## ACTION ITEM:
Reproduce the whole listing exactly, omitting any picture it holds.

= Beginning of Section =

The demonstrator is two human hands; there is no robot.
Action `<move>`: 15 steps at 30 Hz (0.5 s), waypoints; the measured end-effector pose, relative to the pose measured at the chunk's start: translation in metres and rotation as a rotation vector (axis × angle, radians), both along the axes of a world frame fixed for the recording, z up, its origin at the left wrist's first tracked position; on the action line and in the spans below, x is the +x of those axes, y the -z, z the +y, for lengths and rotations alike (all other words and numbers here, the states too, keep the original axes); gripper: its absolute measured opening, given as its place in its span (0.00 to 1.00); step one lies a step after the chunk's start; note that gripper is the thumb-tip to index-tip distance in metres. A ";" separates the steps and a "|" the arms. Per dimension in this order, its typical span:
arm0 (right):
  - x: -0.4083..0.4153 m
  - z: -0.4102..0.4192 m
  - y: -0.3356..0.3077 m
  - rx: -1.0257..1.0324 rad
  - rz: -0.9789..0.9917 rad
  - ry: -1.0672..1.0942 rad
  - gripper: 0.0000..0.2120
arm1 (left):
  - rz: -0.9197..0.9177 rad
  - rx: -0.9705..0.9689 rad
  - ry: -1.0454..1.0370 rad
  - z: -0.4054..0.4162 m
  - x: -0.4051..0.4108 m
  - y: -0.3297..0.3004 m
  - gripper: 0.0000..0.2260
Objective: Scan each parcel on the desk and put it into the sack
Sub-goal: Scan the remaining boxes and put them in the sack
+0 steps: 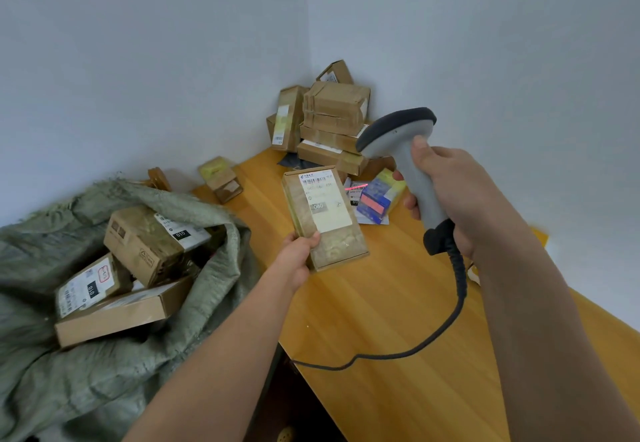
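My left hand (297, 251) grips the near corner of a flat brown parcel (323, 216) with a white barcode label, lifted over the wooden desk (381, 303). My right hand (457, 192) holds a grey handheld scanner (398, 143) by its handle, head aimed left and down. Its red line falls on a label (356, 187) just right of the held parcel. A grey-green woven sack (104, 355) lies open at the left with three brown parcels (145, 244) inside.
A stack of brown boxes (332, 119) fills the desk's far corner against the wall. A blue and pink packet (375, 201) lies beside it. A small box (221, 180) sits at the desk's far left edge. The scanner's black cable (415, 348) trails across the desk.
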State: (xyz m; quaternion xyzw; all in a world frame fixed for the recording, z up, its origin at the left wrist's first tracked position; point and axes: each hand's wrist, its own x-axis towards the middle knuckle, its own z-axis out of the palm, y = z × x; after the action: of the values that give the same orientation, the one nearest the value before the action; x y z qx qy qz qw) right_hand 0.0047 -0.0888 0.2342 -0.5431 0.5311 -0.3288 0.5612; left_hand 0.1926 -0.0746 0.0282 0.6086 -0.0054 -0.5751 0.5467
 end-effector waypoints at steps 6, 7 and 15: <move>-0.004 0.010 -0.010 -0.031 0.010 -0.030 0.17 | -0.003 0.022 0.007 0.000 -0.001 0.001 0.25; -0.003 0.012 -0.012 -0.031 0.012 -0.031 0.17 | -0.002 0.023 0.008 0.000 -0.001 0.001 0.26; 0.008 0.023 -0.020 -0.080 0.039 -0.035 0.15 | 0.009 0.017 0.001 0.008 0.009 -0.002 0.24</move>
State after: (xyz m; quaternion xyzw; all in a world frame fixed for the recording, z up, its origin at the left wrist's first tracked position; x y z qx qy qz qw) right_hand 0.0126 -0.0657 0.2544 -0.5808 0.5188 -0.3290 0.5341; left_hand 0.2019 -0.0669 0.0303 0.6105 0.0015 -0.5782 0.5412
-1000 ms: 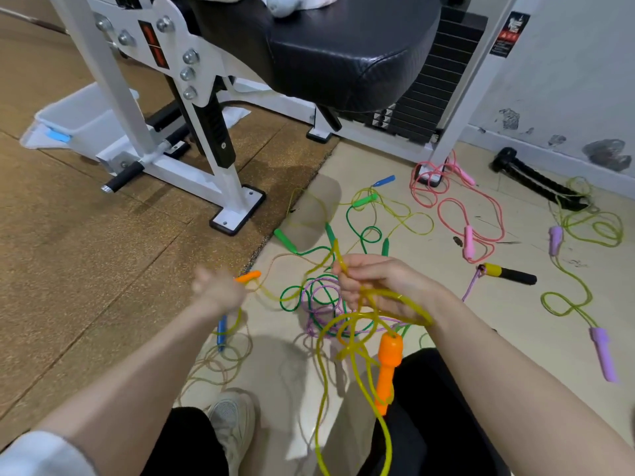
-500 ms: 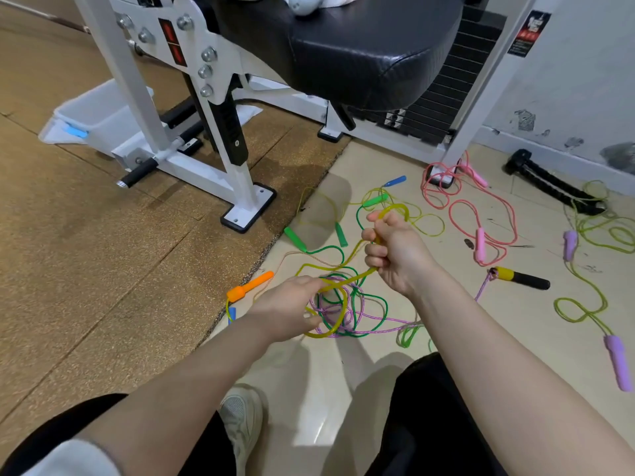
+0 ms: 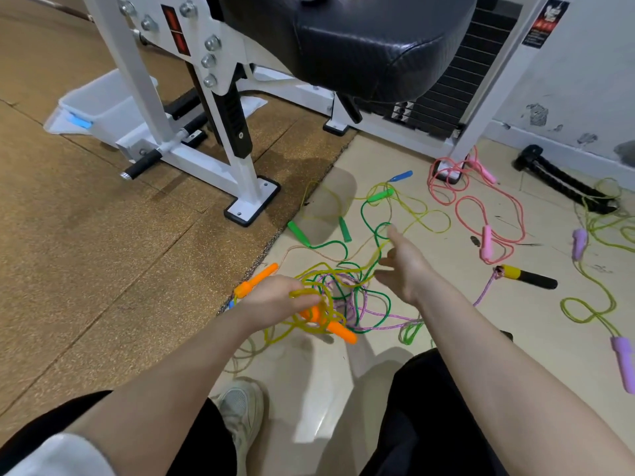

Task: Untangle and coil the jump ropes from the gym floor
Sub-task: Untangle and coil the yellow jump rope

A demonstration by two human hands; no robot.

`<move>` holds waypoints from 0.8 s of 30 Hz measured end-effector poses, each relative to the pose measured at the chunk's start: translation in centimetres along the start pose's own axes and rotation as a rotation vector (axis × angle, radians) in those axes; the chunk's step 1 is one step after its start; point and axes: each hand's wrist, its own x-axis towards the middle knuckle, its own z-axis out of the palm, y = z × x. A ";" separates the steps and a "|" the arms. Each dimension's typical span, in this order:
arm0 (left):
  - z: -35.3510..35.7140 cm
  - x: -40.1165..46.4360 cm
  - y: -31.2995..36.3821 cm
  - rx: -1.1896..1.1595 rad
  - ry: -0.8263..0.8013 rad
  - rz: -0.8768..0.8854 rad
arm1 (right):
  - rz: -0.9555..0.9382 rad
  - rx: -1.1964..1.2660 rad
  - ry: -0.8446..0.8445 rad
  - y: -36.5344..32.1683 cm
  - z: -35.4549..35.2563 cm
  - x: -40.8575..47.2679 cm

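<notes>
Two bare hands work above a knot of jump ropes on the pale tile. The left hand [image 3: 275, 302] is closed around gathered loops of the yellow rope [image 3: 319, 297], with one orange handle [image 3: 338, 329] hanging just under its fingers and the other orange handle [image 3: 256, 280] lying on the floor beside its wrist, right at the mat's edge. The right hand [image 3: 407, 266] is spread and holds nothing, its index finger pointing forward over the tangle; a yellow strand runs just beneath it, and whether skin meets rope cannot be told. Below and between the hands, green rope [image 3: 378, 304] and purple braided rope [image 3: 381, 326] cross the yellow loops. Green handles [image 3: 298, 232] lie beyond, near the seam where the brown cork mat [image 3: 103, 252] meets the tile. A white machine foot [image 3: 252, 204] sits on the mat close to that seam. To the right, a pink rope [image 3: 481, 214] curls by the white frame post, a black-and-yellow handle [image 3: 527, 277] lies alone, and a lime rope with purple handles [image 3: 622, 362] trails toward the right edge. Bare tile shows between these groups. A white shoe [image 3: 240, 407] rests under the arms.
</notes>
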 end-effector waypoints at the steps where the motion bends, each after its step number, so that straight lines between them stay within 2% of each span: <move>1: -0.3 -0.2 0.5 -0.071 0.027 0.022 | -0.038 -0.221 -0.050 0.5 0.5 -0.7; 4: -0.8 -1.0 1.9 -0.206 0.023 0.137 | -0.358 -0.718 -0.245 2.5 2.1 -2.2; 7: -1.6 -1.7 2.6 -0.178 0.071 0.239 | -0.495 -0.742 -0.514 3.3 2.6 -1.8; 10: -2.4 -2.3 2.9 -0.470 0.132 0.211 | -0.571 -0.767 -0.590 2.9 2.1 -1.5; 13: -2.3 -2.4 3.2 -0.749 0.141 0.220 | -0.492 -0.757 -0.624 2.8 2.3 -1.0; 16: -2.3 -2.2 3.1 -1.053 0.219 0.129 | -0.335 -0.772 -0.709 2.6 2.0 -0.6; 20: -2.6 -1.8 3.7 -1.354 0.356 0.043 | -0.216 -0.501 -0.722 2.4 1.8 -1.1; 22: -2.8 -1.4 4.0 -1.397 0.446 -0.007 | -0.237 -0.390 -0.699 3.0 2.2 -1.2; 24: -2.7 -1.1 3.8 -1.331 0.500 -0.032 | -0.282 -0.287 -0.649 3.7 2.9 -1.2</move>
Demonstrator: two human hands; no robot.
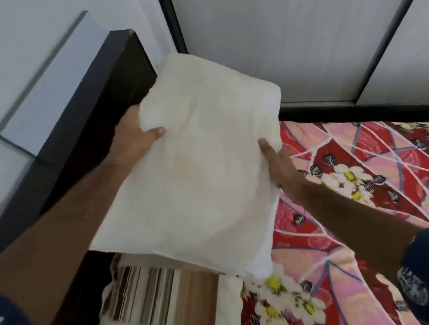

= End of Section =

## WRITTEN RESPONSE:
The demonstrator is two human hands; there is no robot.
Action `<move>`: 15 steps at 30 Hz (0.5 s), waypoints; the measured end-effector pose, relative to the pose measured at the chunk's start: translation in metres and rotation as a rotation vector (axis × angle, radians), both along the axes of a world frame fixed for the recording, z up, its origin at the left wrist's first tracked position; on the action line and in the spans below, x is the +x of those axes, y the -z, z the +y, for lengths and rotations alike (all other words and numbers here, the states too, keep the original axes); gripper: its absolute measured opening, given as its place in its span (0.00 to 1.00); step one lies a step after the chunk's start; note that gripper is the thumb-tip to index-tip distance in metres. A ";" separates the steps and a "|" the arms. Per dimension in this order, its typical span:
arm0 (right):
  - x: -0.4083..0.4153 m
  - z: -0.4102..0.4192 m
  - y: -0.3356..0.3077 m
  - rx: -1.0257..1.0324 rad
  - rz: -0.9789..0.9917 rad
  - ry: -1.0672..1.0942 rad
  - gripper: 0.0000..0.2120
arm1 (left):
  - rz: -0.9197..0.9177 rad
  - rx: -0.9705..0.9689 rad
  - ry: -1.0454..1.0370 rad
  - z: -0.4054..0.4162 m
  - x: -0.4051..0.4108 m
  - y: -0.3297..0.3004 m
  - gripper: 0.0000..0.2260
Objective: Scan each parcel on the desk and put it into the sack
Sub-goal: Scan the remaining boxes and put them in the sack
+0 steps: 
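My left hand (297, 251) grips the near corner of a flat brown parcel (323, 216) with a white barcode label, lifted over the wooden desk (381, 303). My right hand (457, 192) holds a grey handheld scanner (398, 143) by its handle, head aimed left and down. Its red line falls on a label (356, 187) just right of the held parcel. A grey-green woven sack (104, 355) lies open at the left with three brown parcels (145, 244) inside.
A stack of brown boxes (332, 119) fills the desk's far corner against the wall. A blue and pink packet (375, 201) lies beside it. A small box (221, 180) sits at the desk's far left edge. The scanner's black cable (415, 348) trails across the desk.
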State: (xyz m; quaternion xyzw; all in a world frame fixed for the recording, z up, its origin at the left wrist's first tracked position; point and axes: each hand's wrist, its own x-axis towards the middle knuckle, its own z-axis out of the palm, y = z × x; after the action: of the values that give the same orientation, the one nearest the value before the action; x y z qx qy qz qw) right_hand 0.0047 -0.0888 0.2342 -0.5431 0.5311 -0.3288 0.5612; left_hand 0.1926 -0.0746 0.0282 0.6086 -0.0054 -0.5751 0.5467
 end-effector waypoints at steps 6, 7 and 15: <move>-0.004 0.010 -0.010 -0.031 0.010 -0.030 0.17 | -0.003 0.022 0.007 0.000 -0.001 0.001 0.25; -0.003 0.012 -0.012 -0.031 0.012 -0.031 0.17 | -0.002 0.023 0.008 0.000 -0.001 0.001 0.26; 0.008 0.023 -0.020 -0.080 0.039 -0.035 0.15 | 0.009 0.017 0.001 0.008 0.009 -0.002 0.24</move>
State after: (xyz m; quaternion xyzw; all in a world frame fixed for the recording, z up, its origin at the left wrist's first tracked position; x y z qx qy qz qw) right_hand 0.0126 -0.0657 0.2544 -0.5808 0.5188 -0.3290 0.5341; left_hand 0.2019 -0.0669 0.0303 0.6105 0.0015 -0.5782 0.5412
-1000 ms: 
-500 ms: 
+0 ms: 

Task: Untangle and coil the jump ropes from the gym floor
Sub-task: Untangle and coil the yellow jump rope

A demonstration by two human hands; no robot.

`<move>` holds waypoints from 0.8 s of 30 Hz measured end-effector poses, each relative to the pose measured at the chunk's start: translation in centimetres along the start pose's own axes and rotation as a rotation vector (axis × angle, radians) in those axes; the chunk's step 1 is one step after its start; point and axes: each hand's wrist, its own x-axis towards the middle knuckle, its own z-axis out of the palm, y = z × x. A ";" separates the steps and a "|" the arms. Each dimension's typical span, in this order:
arm0 (left):
  - z: -35.3510..35.7140 cm
  - x: -40.1165..46.4360 cm
  - y: -31.2995..36.3821 cm
  - rx: -1.1896..1.1595 rad
  - ry: -0.8263..0.8013 rad
  - rz: -0.8768..0.8854 rad
arm1 (right):
  - rz: -0.9555..0.9382 rad
  - rx: -1.1964..1.2660 rad
  - ry: -0.8446..0.8445 rad
  - y: -36.5344..32.1683 cm
  - z: -35.4549..35.2563 cm
  - x: -40.8575..47.2679 cm

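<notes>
Two bare hands work above a knot of jump ropes on the pale tile. The left hand [image 3: 275, 302] is closed around gathered loops of the yellow rope [image 3: 319, 297], with one orange handle [image 3: 338, 329] hanging just under its fingers and the other orange handle [image 3: 256, 280] lying on the floor beside its wrist, right at the mat's edge. The right hand [image 3: 407, 266] is spread and holds nothing, its index finger pointing forward over the tangle; a yellow strand runs just beneath it, and whether skin meets rope cannot be told. Below and between the hands, green rope [image 3: 378, 304] and purple braided rope [image 3: 381, 326] cross the yellow loops. Green handles [image 3: 298, 232] lie beyond, near the seam where the brown cork mat [image 3: 103, 252] meets the tile. A white machine foot [image 3: 252, 204] sits on the mat close to that seam. To the right, a pink rope [image 3: 481, 214] curls by the white frame post, a black-and-yellow handle [image 3: 527, 277] lies alone, and a lime rope with purple handles [image 3: 622, 362] trails toward the right edge. Bare tile shows between these groups. A white shoe [image 3: 240, 407] rests under the arms.
</notes>
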 end-effector waypoints at the steps where the motion bends, each after its step number, so that straight lines between them stay within 2% of each span: <move>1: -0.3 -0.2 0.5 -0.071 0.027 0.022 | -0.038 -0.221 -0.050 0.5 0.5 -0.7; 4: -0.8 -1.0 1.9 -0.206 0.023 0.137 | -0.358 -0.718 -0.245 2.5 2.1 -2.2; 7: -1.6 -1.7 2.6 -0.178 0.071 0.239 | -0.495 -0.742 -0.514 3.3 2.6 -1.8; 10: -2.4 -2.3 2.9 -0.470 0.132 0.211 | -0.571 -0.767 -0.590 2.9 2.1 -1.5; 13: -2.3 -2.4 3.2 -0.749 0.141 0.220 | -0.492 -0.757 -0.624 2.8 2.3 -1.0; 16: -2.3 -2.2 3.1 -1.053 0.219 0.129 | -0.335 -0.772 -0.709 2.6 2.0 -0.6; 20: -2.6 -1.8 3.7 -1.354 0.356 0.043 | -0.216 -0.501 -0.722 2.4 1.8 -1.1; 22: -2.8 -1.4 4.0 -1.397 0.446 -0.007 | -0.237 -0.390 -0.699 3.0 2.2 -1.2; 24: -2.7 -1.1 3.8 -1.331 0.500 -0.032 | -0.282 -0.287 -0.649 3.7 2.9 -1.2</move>
Demonstrator: two human hands; no robot.

Work on the exercise is complete.